De acordo com a pesquisa de intenção de consumo das pessoas e a pesquisa de otimismo dos empresários, ambas feitas pela Fecomercio, há boas expectativas, tendo em vista a situação mais amena da pandemia, o que possibilitará a realização de festas, eventos e viagens, estimulando assim as pessoas a consumir produtos e serviços.

Quanto ao aumento esperado neste período, em relação aos meses anteriores de 2021, o Sincomercio ressaltou que dezembro é o melhor mês para o setor de comércio e serviços. “Então, com toda certeza também teremos um final de ano melhor que 2020, e esperamos e torcemos para que seja melhor que 2019, antes da pandemia”, acrescentou o presidente da entidade Sergio Vanderlei da Silva.
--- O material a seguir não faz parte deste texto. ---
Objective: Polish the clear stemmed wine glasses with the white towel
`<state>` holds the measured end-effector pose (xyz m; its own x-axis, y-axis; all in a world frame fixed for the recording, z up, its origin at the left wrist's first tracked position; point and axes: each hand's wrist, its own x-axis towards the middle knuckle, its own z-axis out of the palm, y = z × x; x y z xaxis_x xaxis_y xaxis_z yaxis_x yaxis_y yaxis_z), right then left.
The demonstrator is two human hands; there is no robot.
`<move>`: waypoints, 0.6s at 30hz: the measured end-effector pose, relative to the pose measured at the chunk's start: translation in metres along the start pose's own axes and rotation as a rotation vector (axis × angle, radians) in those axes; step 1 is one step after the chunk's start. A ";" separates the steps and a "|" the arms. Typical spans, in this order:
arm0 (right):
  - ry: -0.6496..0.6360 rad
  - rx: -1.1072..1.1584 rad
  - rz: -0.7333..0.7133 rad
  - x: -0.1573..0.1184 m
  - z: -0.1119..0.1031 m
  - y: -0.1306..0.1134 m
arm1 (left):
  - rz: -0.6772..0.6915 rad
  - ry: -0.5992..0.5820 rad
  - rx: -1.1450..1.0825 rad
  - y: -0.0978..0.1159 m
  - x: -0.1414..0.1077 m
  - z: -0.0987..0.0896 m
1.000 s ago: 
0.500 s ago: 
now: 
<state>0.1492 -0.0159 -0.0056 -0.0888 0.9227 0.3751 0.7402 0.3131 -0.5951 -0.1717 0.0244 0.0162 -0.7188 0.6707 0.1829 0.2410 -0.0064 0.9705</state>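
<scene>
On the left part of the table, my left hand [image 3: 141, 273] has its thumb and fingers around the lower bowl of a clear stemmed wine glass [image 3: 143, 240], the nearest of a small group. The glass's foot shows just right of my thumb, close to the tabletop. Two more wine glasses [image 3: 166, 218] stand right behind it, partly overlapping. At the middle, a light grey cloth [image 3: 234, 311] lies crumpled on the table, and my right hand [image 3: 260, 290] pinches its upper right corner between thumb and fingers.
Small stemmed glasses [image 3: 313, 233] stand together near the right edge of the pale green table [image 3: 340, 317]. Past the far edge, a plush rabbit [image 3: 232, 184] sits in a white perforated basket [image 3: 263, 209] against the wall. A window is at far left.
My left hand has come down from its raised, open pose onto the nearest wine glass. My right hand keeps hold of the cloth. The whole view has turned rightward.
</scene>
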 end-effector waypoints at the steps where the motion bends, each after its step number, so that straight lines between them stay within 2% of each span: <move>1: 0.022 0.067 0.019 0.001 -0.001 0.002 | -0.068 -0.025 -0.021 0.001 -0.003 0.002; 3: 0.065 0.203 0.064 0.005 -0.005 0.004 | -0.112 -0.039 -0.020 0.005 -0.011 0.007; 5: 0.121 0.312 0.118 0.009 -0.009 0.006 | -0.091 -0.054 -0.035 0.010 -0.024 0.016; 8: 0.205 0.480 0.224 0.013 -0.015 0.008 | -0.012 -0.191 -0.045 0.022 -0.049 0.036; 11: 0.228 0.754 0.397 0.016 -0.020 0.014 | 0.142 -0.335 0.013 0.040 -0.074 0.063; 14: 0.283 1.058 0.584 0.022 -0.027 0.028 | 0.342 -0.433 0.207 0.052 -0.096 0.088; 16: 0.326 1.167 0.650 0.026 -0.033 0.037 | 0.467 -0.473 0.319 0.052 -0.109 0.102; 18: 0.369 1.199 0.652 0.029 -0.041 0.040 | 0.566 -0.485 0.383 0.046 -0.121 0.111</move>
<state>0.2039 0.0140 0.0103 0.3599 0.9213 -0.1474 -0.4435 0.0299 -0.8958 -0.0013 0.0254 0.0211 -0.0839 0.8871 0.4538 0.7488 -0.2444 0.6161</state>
Em índices percentuais, “a expectativa projetada é que o final deste ano seja, no geral, 6% maior que 2020, mas, claro, dependerá de cada subsetor, porque há alguns que vendem mais, enquanto outros não.”
Na entrevista concedida na semana passada à TV Adamantina Net, o presidente da Associação Comercial e Empresarial de Adamantina, Ricardo Haddad, também foi questionado a respeito das perspectivas criadas pela ACE, em relação à economia local, para o mês de dezembro.

“Estamos entrando em uma época mágica, que é a aproximação do Natal e do Ano Novo, sendo assim a expectativa é muito positiva. Esperamos que a nossa sociedade entenda e consigamos fazer com que o nosso comércio fique mais forte e consiga recuperar pelo menos parte daquilo que perdemos nestes dois anos difíceis”, disse.
Ricardo analisou ainda que a retomada da economia já foi iniciada, mas alertou que é fundamental que as pessoas ainda respeitem as regras de saúde vigentes. “Ou seja, precisa então haver um equilíbrio entre a saúde e a economia”.